◆ AIM OF THE EXERCISE ◆
After locating the line that contains "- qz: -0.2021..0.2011" in the data below, set down exactly that line and each one after it through the line that contains "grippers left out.", and nothing more.

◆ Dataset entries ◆

•••

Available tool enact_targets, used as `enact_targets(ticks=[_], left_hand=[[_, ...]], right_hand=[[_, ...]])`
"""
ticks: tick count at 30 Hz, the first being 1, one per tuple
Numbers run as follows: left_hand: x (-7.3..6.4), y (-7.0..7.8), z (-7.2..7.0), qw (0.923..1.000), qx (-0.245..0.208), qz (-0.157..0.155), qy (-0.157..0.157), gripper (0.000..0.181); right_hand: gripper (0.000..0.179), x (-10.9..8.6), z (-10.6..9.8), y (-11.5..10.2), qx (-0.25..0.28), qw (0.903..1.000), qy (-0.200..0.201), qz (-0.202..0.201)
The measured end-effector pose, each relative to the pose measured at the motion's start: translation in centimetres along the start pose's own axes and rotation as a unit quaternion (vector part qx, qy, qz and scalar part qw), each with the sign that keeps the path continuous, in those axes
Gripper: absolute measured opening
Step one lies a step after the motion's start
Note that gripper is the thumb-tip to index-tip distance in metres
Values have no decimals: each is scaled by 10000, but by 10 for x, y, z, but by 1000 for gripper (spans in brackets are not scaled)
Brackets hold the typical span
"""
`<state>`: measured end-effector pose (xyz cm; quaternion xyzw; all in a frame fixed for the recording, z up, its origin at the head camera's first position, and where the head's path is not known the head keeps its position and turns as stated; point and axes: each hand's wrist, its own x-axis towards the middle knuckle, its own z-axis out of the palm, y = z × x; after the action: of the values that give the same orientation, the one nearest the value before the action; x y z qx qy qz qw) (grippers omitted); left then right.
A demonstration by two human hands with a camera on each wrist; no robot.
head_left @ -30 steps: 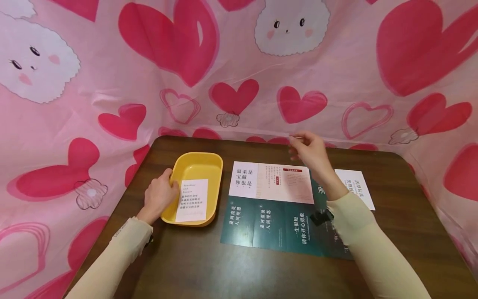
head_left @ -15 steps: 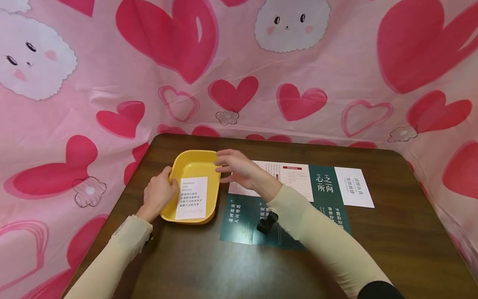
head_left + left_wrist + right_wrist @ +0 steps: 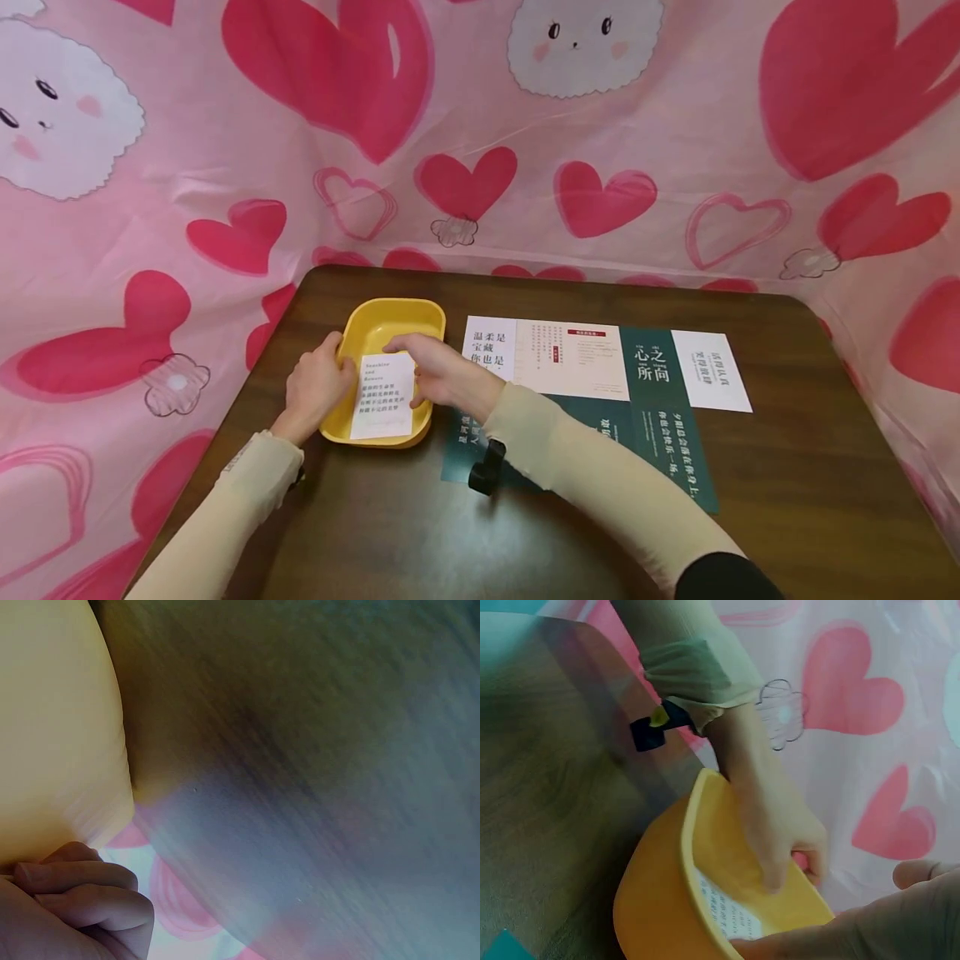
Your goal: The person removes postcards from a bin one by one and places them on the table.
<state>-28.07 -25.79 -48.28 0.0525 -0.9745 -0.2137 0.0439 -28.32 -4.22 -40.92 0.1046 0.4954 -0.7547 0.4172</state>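
Note:
A yellow plastic tray (image 3: 396,313) stands at the left of the table, with a white printed card (image 3: 381,408) lying in it. My left hand (image 3: 313,387) grips the tray's left rim, thumb inside; in the left wrist view its fingers curl against the outer wall. Over the tray's right side, my right hand (image 3: 444,372) reaches in, fingers spread apart near the card's upper and right edges. The right wrist view has one finger of it low beside the card (image 3: 724,911) and another held away. Whether it touches the card, I cannot tell.
Right of the tray lie several printed cards: dark green ones (image 3: 652,433), a cream one (image 3: 577,354) and a white one (image 3: 711,371). Pink cloth with hearts (image 3: 480,192) hangs behind the brown wooden table (image 3: 795,492).
My right hand has moved left, from above the table's back edge across the cards and down into the tray. My left hand has kept its grip on the rim.

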Motion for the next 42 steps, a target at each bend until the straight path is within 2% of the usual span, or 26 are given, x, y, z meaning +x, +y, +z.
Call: enact_targets(ticks=[3, 7, 15, 21, 33, 38, 42], left_hand=[[1, -1, -1, 10000, -47, -8, -57, 43], [2, 0, -2, 9998, -50, -103, -156, 45], [2, 2, -4, 10000, 16, 44, -7, 42], [1, 0, -3, 9999, 5, -53, -126, 44], [1, -1, -3, 9998, -3, -125, -154, 45], [1, 0, -2, 9999, 1, -72, -93, 45], [1, 0, -1, 9999, 1, -64, -97, 45]], right_hand=[[50, 6, 5, 3, 5, 9999, -35, 140], [56, 13, 6, 9, 104, 9995, -12, 288], [62, 20, 1, 7, -86, 9993, -81, 341], [68, 24, 5, 6, -88, 9976, 316, 606], [75, 24, 9, 5, -131, 9962, 666, 546], [83, 23, 10, 5, -95, 9971, 611, 439], [68, 23, 7, 8, -158, 9978, 512, 386]])
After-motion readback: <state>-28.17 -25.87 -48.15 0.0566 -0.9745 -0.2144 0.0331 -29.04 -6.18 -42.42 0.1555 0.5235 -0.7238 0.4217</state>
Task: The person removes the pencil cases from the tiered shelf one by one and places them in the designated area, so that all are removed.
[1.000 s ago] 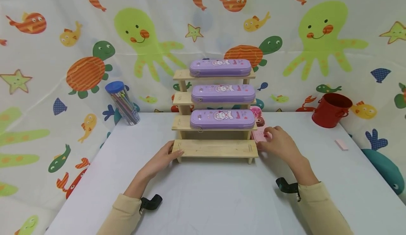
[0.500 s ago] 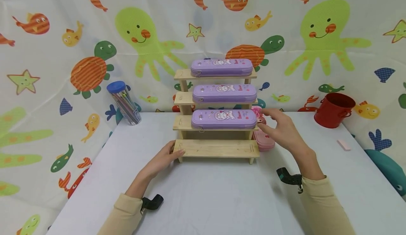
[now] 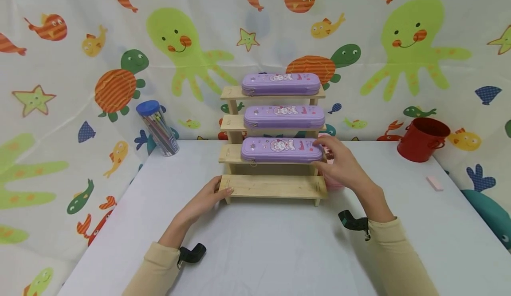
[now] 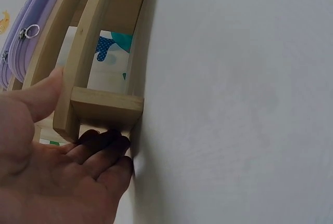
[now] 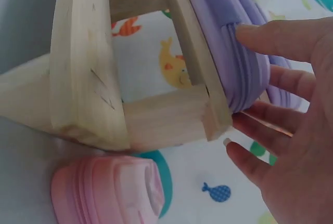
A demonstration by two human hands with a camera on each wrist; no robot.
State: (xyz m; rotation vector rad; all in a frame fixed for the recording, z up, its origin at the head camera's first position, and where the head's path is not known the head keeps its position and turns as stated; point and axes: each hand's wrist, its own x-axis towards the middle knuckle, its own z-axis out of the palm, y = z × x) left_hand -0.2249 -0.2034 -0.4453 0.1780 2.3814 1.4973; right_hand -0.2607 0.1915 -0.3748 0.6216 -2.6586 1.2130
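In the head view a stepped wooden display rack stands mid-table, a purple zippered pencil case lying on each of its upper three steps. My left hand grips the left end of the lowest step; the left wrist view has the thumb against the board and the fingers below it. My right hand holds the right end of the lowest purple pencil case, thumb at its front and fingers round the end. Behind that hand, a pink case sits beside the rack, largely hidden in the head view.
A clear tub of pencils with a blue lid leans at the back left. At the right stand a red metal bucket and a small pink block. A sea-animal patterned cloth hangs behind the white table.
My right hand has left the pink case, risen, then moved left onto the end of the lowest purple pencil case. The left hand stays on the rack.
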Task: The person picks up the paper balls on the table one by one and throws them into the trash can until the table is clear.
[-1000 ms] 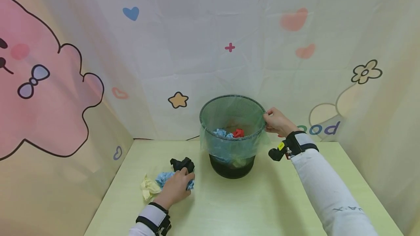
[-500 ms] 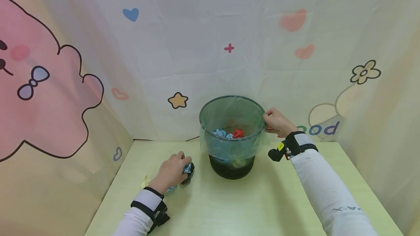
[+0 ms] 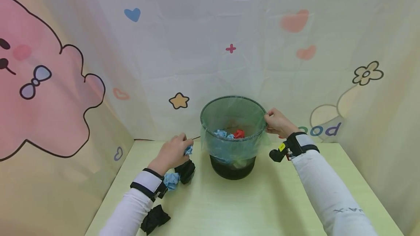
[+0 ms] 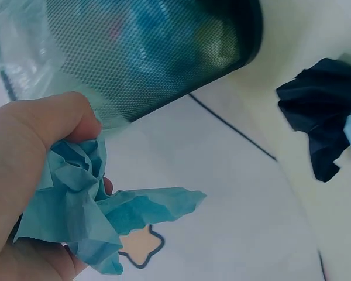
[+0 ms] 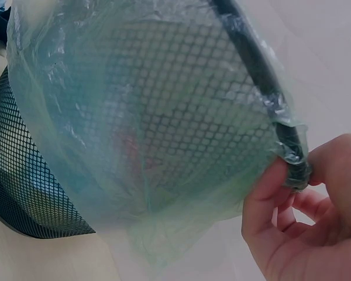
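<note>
My left hand is raised over the table, left of the bin, with thumb and fingers pinching a crumpled piece of blue paper. A round black mesh wastebasket stands upright, lined with a thin green plastic bag folded over its rim. Thumb and fingers of my right hand pinch the bagged rim on the right side. Inside lie crumpled blue paper and red paper. Below my left hand are a black crumpled paper and another blue one.
A second black crumpled piece lies nearer the front, beside the left sleeve. The pale table ends at a printed cloth backdrop behind the bin.
My left hand has picked up a blue paper and lifted it away from the pile. The yellow paper is now hidden behind my left arm. My right hand stays on the rim.
</note>
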Demonstrator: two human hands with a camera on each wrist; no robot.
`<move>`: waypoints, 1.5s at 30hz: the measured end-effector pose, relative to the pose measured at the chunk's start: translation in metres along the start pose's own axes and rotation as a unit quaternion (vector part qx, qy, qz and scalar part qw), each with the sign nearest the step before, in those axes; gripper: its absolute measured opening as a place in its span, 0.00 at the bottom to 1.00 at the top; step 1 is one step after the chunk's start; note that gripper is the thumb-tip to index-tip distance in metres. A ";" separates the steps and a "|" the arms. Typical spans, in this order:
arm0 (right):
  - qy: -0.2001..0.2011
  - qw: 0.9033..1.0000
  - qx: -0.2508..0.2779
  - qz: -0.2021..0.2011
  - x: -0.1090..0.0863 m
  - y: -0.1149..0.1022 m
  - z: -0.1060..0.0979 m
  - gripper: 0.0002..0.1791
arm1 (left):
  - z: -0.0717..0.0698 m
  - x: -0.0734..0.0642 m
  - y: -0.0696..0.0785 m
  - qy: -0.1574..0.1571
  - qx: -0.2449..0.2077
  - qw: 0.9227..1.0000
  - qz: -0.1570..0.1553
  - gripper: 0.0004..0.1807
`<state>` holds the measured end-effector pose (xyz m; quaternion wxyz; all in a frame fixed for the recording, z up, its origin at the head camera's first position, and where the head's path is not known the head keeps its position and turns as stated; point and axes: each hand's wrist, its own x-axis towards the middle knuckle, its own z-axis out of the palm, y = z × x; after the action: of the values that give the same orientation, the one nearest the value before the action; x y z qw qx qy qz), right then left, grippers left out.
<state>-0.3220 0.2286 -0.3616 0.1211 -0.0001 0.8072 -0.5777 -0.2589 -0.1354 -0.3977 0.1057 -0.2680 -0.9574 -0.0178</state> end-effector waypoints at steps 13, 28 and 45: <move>0.001 1.000 -0.006 -0.004 -0.003 -0.002 -0.001 0.04 | -0.037 0.021 -0.002 0.018 0.007 0.999 0.034 0.17; 0.006 1.000 -0.010 0.000 -0.003 -0.001 0.000 0.03 | -0.061 0.049 0.010 0.031 0.011 0.998 0.058 0.20; -0.006 1.000 0.011 -0.003 -0.002 -0.003 0.001 0.05 | -0.084 0.088 0.037 0.006 0.019 0.998 0.066 0.21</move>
<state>-0.3198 0.2269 -0.3585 0.1239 -0.0047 0.8003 -0.5866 -0.2966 -0.0665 -0.2980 0.1172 -0.3287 -0.9371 0.0056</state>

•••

◆ OUTPUT ◆
  - qz: -0.2021..0.2011
  - x: -0.1090..0.0863 m
  - y: -0.1149..0.1022 m
  - z: -0.1060..0.0979 m
  - gripper: 0.0002..0.1791
arm1 (left):
  - z: -0.0717..0.0698 m
  - x: -0.0734..0.0642 m
  - y: -0.0696..0.0785 m
  - qy: -0.1574..0.1571
  - qx: -0.2449..0.2077
  - qw: 0.9227..1.0000
  - qz: -0.1570..0.1553
  - gripper: 0.0004..0.1807
`<state>` holds the measured end-effector pose (xyz m; quaternion wxyz; all in a frame fixed for the recording, z up, its origin at the head camera's first position, and where the head's path is not known the head keeps its position and turns as stated; point and axes: each hand's wrist, its own x-axis towards the middle knuckle, its own z-axis out of the palm, y = z × x; after the action: of the values that give the same orientation, the one nearest the value before the action; x y z qw qx qy qz), right then left, grippers left out.

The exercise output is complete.